New hope for sufferers of restless legs

An often undiagnosed condition that is thought to affect up to 10% of the population is the subject of new research.

Restless Legs Syndrome (RLS) causes a creeping or tingling sensation deep within the leg and is coupled with an inescapable desire to move the affected limbs. Often leading to insomnia, there is no current cure for the condition which can be devastating for sufferers.

Lead researcher at the University of Glasgow Lisa Galloway said: “The symptoms can be very distressing for sufferers of RLS. Not only is the creeping sensation very uncomfortable but the symptoms are worse when resting meaning sufferers need to walk around to find relief. Sleep disturbance and insomnia are regular side effects of RLS and this can be devastating.

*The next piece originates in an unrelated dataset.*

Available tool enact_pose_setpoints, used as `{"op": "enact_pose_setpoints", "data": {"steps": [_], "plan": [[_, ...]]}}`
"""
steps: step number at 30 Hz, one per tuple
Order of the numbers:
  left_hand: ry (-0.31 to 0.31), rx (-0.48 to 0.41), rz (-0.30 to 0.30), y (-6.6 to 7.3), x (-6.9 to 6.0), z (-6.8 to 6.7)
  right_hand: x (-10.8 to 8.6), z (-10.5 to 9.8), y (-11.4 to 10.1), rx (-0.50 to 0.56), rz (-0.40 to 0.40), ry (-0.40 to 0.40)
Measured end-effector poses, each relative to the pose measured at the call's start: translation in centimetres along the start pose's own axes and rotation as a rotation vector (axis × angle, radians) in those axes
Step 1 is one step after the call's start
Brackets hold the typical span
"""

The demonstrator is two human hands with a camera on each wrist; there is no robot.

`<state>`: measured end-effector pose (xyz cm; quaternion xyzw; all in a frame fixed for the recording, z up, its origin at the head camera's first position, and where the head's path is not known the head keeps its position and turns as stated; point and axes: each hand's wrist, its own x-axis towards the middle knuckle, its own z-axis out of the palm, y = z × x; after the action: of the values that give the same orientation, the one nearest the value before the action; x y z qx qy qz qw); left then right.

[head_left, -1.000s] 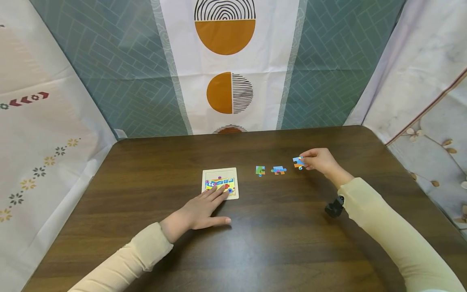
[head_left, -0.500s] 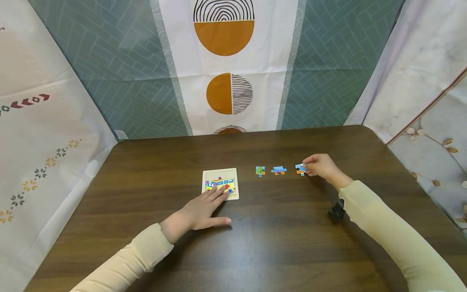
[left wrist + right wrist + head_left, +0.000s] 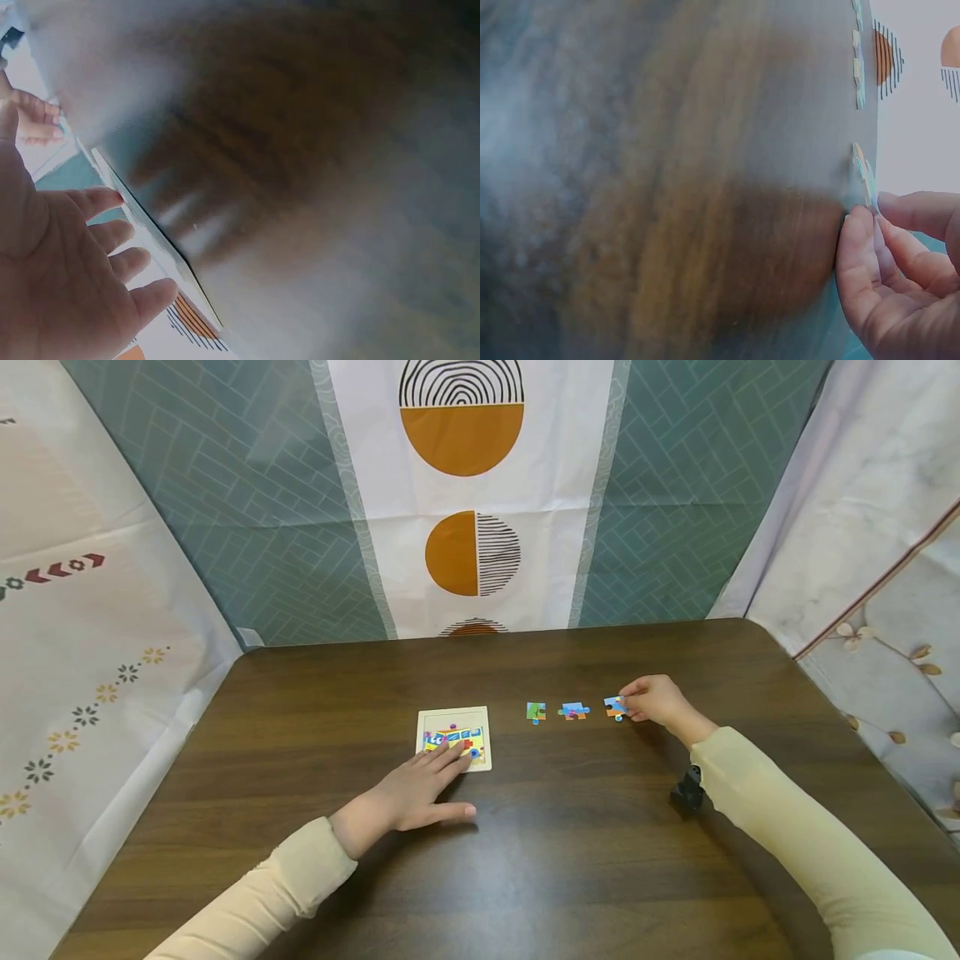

“Despite the high prevalence of the condition it is largely unrecognised and under diagnosed. We hope that by studying how RLS affects sufferers we will move closer to finding a cure.”

Current treatments include diet, exercise, iron supplements and drug therapy but these are not always effective.

Lisa Galloway added: “People who present to their GP with RLS are typically prescribed Benzodiazepines and whilst these drugs may alleviate symptoms in the short-term, they are not a helpful long-term solution.”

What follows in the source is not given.